Recently I came across an MG prefixed frame which had a four-digit serial number with an A suffix...

In my years of collecting these bikes I have seen two of these, along with several MC numbered bikes that also have an A suffix...

Does anyone know the reason/meaning of these numbers? When made?

Can post pictures if needed...

Cheers,

Johan


----------



## jkent (Jun 19, 2015)

Would love to see pictures.
I remember hearing that these where the early civilian frames that was converted to the "MG" frames for military use.
What type down tube do they have?
Are they all the same down tubes?
I will have to do some research but I promise that is what I read. and I remember haveing a conversation here on the Cabe about it.
I will see what I can find.
JKent


----------



## johan willaert (Jun 19, 2015)

All were the straight tube type...

Will post some pictures during the weekend...


----------



## johan willaert (Jun 20, 2015)

All have straight tubes!!


----------



## izee2 (Jun 20, 2015)

Hey Johan,
 I cant help with the "A" suffix but I'm really impressed with you having 3 known examples within 5 serial #'s of each other. Are those bikes in a collection together or did you see them through out the years? 
 Tom


----------



## johan willaert (Jun 20, 2015)

The MC bikes were sold through Ebay or the G503 shortly after one-other a couple of years ago...

I believe they were all located in CA, one of them ended up in a Belgian collection...

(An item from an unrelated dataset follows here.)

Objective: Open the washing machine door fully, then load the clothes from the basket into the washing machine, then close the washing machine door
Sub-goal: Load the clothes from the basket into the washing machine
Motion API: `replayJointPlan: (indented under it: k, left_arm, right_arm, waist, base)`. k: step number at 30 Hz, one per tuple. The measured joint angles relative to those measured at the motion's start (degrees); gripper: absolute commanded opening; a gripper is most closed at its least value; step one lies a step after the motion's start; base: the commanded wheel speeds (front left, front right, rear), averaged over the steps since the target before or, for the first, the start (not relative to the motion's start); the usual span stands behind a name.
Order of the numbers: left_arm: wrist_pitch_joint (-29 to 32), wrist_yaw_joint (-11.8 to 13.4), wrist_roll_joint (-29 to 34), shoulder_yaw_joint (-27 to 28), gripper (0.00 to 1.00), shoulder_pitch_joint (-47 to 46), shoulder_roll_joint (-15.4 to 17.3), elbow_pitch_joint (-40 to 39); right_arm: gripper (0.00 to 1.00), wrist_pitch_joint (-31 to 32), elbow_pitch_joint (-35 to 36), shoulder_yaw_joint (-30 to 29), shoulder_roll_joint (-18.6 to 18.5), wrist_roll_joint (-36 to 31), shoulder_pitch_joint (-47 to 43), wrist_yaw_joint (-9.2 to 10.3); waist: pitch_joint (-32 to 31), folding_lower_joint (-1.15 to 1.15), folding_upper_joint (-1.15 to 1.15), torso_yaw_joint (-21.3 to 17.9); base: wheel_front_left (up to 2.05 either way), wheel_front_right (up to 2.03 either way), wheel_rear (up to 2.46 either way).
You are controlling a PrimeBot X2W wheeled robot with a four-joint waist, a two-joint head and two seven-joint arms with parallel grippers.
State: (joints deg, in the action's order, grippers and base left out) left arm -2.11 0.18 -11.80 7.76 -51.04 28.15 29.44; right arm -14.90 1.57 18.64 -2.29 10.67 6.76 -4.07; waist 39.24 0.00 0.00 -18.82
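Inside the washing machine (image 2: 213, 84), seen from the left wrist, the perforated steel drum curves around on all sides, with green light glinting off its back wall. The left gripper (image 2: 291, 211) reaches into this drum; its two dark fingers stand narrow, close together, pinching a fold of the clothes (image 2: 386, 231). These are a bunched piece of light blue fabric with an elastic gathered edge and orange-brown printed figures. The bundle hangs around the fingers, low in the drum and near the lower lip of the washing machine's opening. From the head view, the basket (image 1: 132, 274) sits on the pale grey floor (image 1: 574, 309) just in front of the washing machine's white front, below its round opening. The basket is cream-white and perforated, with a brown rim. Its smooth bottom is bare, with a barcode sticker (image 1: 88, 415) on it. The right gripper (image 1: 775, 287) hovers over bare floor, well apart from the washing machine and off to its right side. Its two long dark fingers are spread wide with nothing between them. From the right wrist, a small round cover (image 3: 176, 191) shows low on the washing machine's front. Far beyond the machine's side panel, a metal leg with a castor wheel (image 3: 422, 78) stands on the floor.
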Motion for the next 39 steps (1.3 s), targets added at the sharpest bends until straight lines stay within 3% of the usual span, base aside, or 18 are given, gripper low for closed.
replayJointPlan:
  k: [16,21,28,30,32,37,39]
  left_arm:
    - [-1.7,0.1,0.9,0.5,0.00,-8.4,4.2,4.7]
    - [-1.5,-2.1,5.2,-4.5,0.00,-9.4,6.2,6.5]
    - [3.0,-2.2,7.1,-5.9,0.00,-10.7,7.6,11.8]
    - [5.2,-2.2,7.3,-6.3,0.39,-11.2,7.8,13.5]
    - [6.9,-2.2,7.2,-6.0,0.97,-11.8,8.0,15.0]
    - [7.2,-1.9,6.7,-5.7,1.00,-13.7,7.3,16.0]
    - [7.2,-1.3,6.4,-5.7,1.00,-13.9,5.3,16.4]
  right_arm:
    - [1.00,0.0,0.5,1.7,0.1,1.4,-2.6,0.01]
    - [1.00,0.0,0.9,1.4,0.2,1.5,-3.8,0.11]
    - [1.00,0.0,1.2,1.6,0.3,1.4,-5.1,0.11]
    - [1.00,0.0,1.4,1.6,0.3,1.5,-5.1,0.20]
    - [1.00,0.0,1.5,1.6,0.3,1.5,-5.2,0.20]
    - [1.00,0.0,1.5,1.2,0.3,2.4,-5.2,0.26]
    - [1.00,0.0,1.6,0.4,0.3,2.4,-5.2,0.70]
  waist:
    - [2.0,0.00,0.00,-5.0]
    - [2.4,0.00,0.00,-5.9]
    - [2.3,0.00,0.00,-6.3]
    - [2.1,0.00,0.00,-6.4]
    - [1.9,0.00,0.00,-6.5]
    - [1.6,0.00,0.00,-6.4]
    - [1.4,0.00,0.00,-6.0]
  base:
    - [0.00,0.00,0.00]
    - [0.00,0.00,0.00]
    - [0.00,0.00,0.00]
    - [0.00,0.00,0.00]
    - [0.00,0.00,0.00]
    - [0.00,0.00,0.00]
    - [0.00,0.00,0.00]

If you search the G503 forum with those frame numbers, topics should come up..


----------



## izee2 (Jun 22, 2015)

I did a little searching about the "A" suffix. All I found was that Columbia used it in 1944 with a "w" prefix.  Maybe these bikes were from the 44' run.


----------



## johan willaert (Jun 23, 2015)

Thanks, that was my hunch too...


----------